Take the material below and output exactly the run of lines from the one containing "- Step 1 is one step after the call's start" down to the one containing "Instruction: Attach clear", with both included.

----

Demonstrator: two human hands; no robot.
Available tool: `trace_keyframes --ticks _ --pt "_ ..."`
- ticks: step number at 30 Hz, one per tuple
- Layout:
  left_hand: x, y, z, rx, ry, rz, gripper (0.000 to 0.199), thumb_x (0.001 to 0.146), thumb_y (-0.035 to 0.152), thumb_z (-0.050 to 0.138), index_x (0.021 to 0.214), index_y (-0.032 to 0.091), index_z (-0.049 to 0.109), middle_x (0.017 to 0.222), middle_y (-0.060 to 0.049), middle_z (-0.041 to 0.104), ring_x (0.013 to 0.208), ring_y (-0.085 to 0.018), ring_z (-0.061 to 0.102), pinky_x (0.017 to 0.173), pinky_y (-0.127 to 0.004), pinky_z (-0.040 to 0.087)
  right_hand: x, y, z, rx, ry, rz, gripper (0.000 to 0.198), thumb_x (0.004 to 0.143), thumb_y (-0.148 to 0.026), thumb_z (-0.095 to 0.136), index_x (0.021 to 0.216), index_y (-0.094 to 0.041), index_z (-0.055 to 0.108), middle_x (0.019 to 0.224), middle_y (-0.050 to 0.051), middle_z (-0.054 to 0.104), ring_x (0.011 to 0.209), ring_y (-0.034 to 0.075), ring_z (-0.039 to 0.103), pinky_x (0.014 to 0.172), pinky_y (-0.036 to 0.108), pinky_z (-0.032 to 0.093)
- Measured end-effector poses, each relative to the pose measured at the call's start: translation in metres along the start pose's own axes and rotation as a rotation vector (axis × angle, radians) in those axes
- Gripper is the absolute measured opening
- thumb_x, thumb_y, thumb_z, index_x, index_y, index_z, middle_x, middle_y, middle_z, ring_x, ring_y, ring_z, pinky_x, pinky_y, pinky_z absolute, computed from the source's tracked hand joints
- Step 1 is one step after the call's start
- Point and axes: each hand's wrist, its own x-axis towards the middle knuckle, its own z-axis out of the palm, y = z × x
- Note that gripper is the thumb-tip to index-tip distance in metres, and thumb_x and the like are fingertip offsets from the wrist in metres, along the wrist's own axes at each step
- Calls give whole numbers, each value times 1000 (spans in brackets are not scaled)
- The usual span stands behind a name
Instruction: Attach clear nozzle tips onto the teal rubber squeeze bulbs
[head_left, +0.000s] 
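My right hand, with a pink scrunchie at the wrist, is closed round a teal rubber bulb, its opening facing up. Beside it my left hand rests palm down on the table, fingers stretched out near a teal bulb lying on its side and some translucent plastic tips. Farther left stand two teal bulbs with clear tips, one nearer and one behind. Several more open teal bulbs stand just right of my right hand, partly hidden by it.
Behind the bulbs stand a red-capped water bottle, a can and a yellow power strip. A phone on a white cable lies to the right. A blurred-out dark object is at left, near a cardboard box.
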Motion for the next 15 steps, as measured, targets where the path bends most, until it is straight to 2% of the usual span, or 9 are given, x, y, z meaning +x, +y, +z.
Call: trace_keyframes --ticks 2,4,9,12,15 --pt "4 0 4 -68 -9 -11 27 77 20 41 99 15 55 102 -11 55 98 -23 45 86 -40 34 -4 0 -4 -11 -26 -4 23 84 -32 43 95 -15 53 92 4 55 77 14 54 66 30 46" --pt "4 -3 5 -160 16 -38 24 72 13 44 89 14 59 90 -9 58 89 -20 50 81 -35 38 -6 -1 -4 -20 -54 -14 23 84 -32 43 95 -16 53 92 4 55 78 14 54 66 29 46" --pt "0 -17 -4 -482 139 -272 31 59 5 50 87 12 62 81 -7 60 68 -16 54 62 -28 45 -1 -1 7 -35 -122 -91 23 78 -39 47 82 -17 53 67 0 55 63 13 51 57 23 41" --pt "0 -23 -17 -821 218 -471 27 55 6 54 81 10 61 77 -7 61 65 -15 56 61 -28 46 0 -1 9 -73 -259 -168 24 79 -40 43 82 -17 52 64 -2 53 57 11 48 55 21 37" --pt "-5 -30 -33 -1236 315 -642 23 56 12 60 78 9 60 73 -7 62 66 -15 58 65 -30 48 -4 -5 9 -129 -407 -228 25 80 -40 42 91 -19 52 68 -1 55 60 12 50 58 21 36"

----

◆ Task answer
- Step 1 is one step after the call's start
- Point and axes: each hand's wrist, its own x-axis towards the middle knuckle, its own z-axis out of the palm, y = z × x
- Note that gripper is the thumb-tip to index-tip distance in metres, and thumb_x and the like are fingertip offsets from the wrist in metres, along the wrist's own axes at each step
- Calls give whole numbers, each value times 1000 (spans in brackets are not scaled)
- The usual span stands behind a name
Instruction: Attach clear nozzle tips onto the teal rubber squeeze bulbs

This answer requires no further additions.